In totally unrelated news, Salsa surpassed Ketchup sales 20 years ago.

We simply have to break through the kind of rank racism that assumes a huge, inclusive, diverse, and dynamic, but ultimately common, culture binds us all together as individuals and instead assume that a person’s race or ethnicity is determinative of their behavior. For example, one of Principal Guttierrez’s initiatives:

Encourage “black and Latino” boys to join separate, segregated “drum groups.”

Do you think that perhaps setting up a drum group for minority students simultaneously plays to hideous racial stereotypes and is itself, racist?

“When white people do it, it is not a problem, but if it’s for kids of color, then it’s a problem? Break it down for me. That’s your white privilege, and your whiteness.”

You whitey white white whiteness white guy, you!

What if you feel that way but aren’t white?
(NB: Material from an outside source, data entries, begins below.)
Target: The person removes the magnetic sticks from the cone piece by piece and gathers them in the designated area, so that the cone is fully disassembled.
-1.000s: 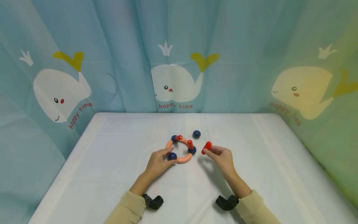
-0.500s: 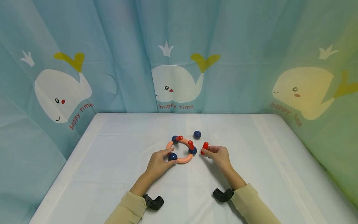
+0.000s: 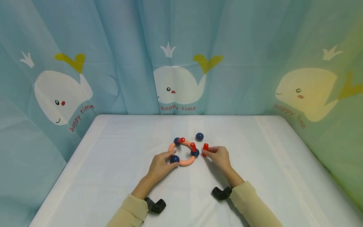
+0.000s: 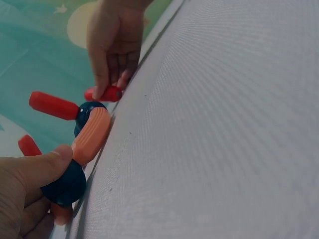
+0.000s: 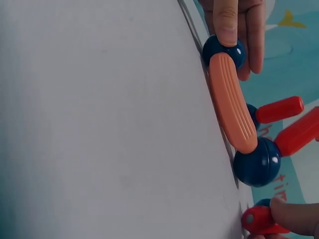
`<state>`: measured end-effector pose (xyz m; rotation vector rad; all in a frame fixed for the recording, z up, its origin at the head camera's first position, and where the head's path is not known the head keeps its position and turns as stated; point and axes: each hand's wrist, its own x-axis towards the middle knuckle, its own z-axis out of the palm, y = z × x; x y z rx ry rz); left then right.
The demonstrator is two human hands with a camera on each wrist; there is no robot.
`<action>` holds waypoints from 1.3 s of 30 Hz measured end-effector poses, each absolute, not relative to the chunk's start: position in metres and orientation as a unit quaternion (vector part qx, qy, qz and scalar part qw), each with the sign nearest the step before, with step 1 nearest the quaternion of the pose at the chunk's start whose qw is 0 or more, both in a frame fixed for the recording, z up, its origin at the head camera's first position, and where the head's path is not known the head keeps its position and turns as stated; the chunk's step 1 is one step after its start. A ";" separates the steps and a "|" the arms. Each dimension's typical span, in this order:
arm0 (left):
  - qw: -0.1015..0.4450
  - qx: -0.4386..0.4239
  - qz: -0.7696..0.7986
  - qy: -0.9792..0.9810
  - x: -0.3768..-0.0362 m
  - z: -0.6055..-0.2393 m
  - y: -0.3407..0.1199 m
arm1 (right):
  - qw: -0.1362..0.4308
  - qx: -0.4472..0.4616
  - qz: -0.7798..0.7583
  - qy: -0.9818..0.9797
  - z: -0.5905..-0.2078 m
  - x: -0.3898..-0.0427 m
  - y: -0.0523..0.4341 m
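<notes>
The left hand (image 3: 161, 164) rests on the white surface (image 3: 113, 164) with its thumb and fingers curled round a dark blue ball (image 3: 174, 158) at the near end of an orange ring toy (image 3: 183, 153). That ring lies flat near the middle of the surface, made of curved orange pieces joined by blue balls, with two short red pegs (image 3: 193, 147) standing up from it. The right hand (image 3: 219, 156) sits just to the right of the ring, its fingertips pinching a loose red peg (image 3: 205, 148) held close beside the ring's right-hand ball (image 3: 195, 153); whether they touch I cannot tell. A separate blue ball (image 3: 199, 136) lies alone just behind the ring. Whale-print curtains (image 3: 175, 78) hang around the back and sides.
</notes>
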<state>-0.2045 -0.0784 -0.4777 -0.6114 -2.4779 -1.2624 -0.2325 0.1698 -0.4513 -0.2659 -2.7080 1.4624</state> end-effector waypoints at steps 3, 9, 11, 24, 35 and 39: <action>0.145 -0.212 -0.438 -0.861 -0.204 -0.477 -0.078 | 0.040 -0.083 0.466 -0.880 -0.452 -0.232 0.168; 0.143 -0.208 -0.436 -0.864 -0.204 -0.477 -0.078 | 0.052 -0.095 0.447 -0.888 -0.452 -0.233 0.164; 0.143 -0.207 -0.436 -0.864 -0.204 -0.477 -0.078 | 0.051 -0.097 0.441 -0.891 -0.451 -0.233 0.162; 0.145 -0.210 -0.436 -0.863 -0.204 -0.478 -0.079 | 0.058 -0.074 0.383 -0.919 -0.447 -0.236 0.159; 0.146 -0.209 -0.431 -0.865 -0.202 -0.476 -0.079 | 0.034 -0.082 0.364 -0.927 -0.443 -0.231 0.157; 0.145 -0.209 -0.422 -0.870 -0.203 -0.475 -0.079 | 0.036 -0.068 0.354 -0.932 -0.440 -0.231 0.158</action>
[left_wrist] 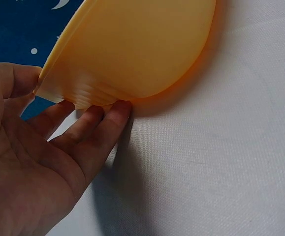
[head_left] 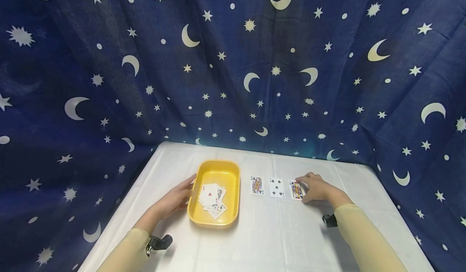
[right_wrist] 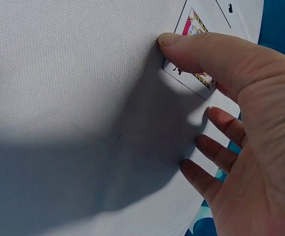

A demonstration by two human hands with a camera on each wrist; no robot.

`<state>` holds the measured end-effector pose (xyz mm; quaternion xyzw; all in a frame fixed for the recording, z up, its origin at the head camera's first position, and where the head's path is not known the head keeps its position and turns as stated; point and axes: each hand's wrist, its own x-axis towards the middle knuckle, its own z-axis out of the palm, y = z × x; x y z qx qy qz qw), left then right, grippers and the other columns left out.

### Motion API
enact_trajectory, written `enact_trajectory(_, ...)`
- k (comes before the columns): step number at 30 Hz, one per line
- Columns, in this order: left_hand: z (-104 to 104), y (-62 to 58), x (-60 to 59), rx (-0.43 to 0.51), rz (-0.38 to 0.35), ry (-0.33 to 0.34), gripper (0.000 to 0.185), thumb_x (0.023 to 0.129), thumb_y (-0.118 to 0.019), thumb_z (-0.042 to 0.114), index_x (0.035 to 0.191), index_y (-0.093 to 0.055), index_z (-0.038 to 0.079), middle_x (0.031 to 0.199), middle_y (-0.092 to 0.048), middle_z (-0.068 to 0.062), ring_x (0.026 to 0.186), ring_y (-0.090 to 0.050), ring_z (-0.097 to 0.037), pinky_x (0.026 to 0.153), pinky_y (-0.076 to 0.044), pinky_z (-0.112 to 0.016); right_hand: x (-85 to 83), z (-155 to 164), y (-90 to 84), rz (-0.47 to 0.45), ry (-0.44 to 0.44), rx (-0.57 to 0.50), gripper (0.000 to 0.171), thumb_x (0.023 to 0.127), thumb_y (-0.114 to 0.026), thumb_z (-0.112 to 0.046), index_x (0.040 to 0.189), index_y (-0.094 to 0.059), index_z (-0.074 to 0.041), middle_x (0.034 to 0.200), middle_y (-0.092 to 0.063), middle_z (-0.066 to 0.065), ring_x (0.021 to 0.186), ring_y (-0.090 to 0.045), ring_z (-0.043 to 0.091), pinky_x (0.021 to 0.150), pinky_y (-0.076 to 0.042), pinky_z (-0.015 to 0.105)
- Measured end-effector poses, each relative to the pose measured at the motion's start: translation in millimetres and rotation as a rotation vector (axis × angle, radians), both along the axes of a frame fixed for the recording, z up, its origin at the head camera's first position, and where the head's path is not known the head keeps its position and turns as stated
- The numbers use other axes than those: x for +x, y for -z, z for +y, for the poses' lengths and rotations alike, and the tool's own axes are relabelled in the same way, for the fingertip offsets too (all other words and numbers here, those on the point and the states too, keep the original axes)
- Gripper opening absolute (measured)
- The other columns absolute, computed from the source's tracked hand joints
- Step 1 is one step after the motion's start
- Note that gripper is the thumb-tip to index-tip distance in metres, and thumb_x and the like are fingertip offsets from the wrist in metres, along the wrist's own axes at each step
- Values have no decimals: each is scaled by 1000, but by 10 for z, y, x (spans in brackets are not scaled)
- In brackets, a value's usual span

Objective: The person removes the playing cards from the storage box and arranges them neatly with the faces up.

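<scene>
A yellow plastic tray [head_left: 233, 193] stands left of centre on the white table, holding a loose pile of playing cards [head_left: 210, 194] with a red heart card on top. My left hand [head_left: 176, 197] grips its left side; in the left wrist view the thumb is at the rim and the fingertips press the outer wall [left_wrist: 142, 49]. To the right of the tray lies a row of three face-up cards: a picture card [head_left: 257, 185], a black number card [head_left: 276, 188] and another picture card [head_left: 296, 190]. My right hand [head_left: 319, 189] pinches this last card by its edges, thumb at the near end.
A white cloth [head_left: 251, 239] covers the table. Dark blue fabric [head_left: 233, 81] with moons and stars hangs behind and along both sides. Each wrist wears a black strap device, the left one [head_left: 160, 242] close to the tabletop.
</scene>
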<state>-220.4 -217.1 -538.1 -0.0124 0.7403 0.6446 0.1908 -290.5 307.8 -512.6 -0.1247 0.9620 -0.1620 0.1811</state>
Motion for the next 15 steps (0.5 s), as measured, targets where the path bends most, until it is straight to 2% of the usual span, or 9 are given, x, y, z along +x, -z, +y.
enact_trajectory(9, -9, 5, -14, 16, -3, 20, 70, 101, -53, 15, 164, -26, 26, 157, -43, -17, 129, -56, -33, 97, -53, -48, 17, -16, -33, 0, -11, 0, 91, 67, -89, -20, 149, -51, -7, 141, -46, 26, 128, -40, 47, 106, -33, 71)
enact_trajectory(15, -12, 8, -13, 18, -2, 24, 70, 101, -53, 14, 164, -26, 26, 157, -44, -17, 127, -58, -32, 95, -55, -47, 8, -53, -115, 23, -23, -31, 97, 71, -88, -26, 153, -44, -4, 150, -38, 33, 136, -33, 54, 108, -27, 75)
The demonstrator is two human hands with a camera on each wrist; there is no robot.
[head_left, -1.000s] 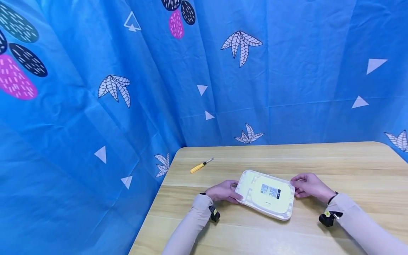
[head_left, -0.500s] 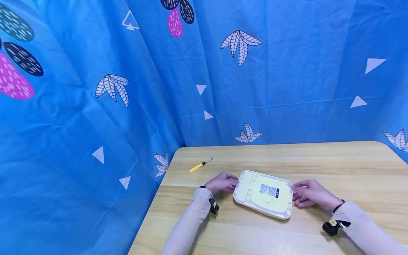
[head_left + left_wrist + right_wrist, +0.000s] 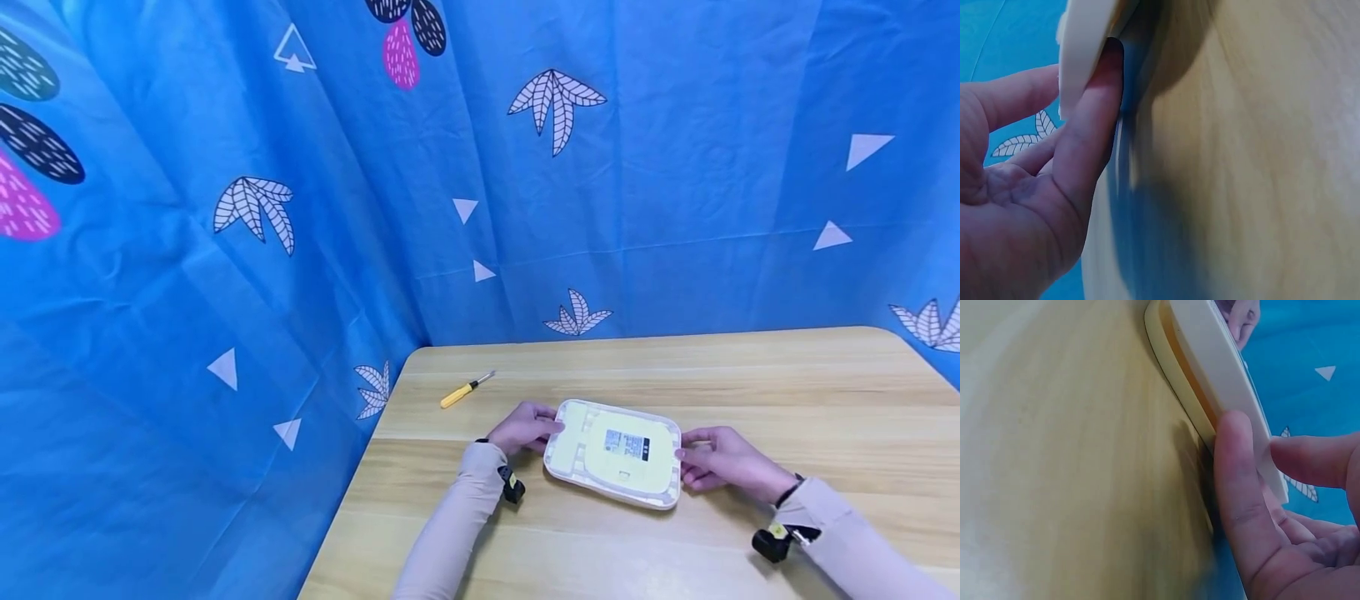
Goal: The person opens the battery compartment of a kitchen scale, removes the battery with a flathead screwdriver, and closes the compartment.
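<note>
Both hands were on the white router (image 3: pixel 613 453), which lay label-up near the table's (image 3: pixel 787 383) front edge. The left hand (image 3: pixel 527 427) pinched its left edge and the right hand (image 3: pixel 723 459) pinched its right. Farther back, a yellow screwdriver (image 3: pixel 466 389) sat near the blue curtain (image 3: pixel 315 208).
</note>
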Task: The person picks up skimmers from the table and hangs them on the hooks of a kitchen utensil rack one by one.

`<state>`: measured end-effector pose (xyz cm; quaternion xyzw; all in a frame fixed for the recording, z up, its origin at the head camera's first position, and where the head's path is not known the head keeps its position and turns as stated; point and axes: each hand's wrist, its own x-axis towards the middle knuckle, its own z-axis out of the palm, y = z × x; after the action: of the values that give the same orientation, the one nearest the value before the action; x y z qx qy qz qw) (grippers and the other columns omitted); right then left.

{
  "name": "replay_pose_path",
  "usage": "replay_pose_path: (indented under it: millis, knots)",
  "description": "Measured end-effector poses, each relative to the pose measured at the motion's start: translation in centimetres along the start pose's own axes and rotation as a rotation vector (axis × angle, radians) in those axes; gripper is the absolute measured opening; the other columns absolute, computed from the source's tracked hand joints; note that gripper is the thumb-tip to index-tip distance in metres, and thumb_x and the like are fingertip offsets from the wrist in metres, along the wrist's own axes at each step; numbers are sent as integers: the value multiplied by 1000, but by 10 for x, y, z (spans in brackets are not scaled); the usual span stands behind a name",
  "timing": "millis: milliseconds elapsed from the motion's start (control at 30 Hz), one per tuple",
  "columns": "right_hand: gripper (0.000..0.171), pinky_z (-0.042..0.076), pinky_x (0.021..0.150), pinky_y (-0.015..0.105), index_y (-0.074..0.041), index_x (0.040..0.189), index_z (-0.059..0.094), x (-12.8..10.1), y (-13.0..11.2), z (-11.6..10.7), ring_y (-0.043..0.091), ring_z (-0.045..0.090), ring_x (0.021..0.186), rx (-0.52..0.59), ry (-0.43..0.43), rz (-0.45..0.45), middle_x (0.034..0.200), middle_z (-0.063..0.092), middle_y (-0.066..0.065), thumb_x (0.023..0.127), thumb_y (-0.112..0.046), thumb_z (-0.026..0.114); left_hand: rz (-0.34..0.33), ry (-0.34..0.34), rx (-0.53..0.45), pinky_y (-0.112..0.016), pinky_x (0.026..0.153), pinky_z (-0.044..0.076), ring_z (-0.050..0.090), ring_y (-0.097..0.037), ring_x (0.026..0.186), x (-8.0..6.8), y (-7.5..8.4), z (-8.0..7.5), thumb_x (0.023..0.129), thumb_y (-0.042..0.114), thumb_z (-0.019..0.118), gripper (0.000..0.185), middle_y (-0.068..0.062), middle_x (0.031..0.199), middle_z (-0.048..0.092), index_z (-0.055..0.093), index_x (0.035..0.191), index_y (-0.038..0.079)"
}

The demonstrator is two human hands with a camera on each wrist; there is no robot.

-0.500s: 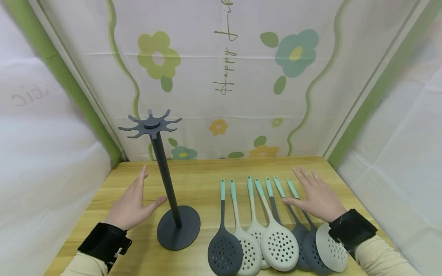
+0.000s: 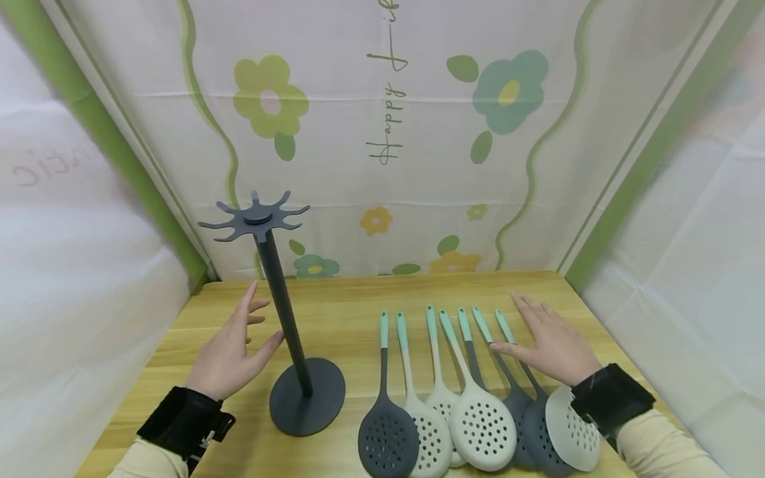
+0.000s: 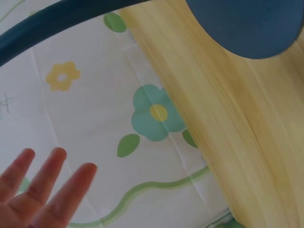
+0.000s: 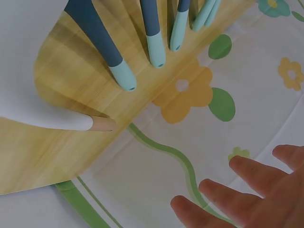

  1. That’s just not possible as no minorities think that way.
  2. You don’t want to know.

Regardless, Guttierrez has a plan:

“Our focus school and our Superintendent’s mandate that we improve education for students of color, particularly Black and Brown boys, will provide us with many opportunities to use the protocols of Courageous Conversations in data teams, team meetings, staff meetings, and conversations amongst one another.”


Equity training aside, Scott School must teach the same number of students with fewer teachers and resources. Down five full-time positions this year, including two reading specialists, Gutierrez is trying desperately to do more with less.

At least they have their priorities straight.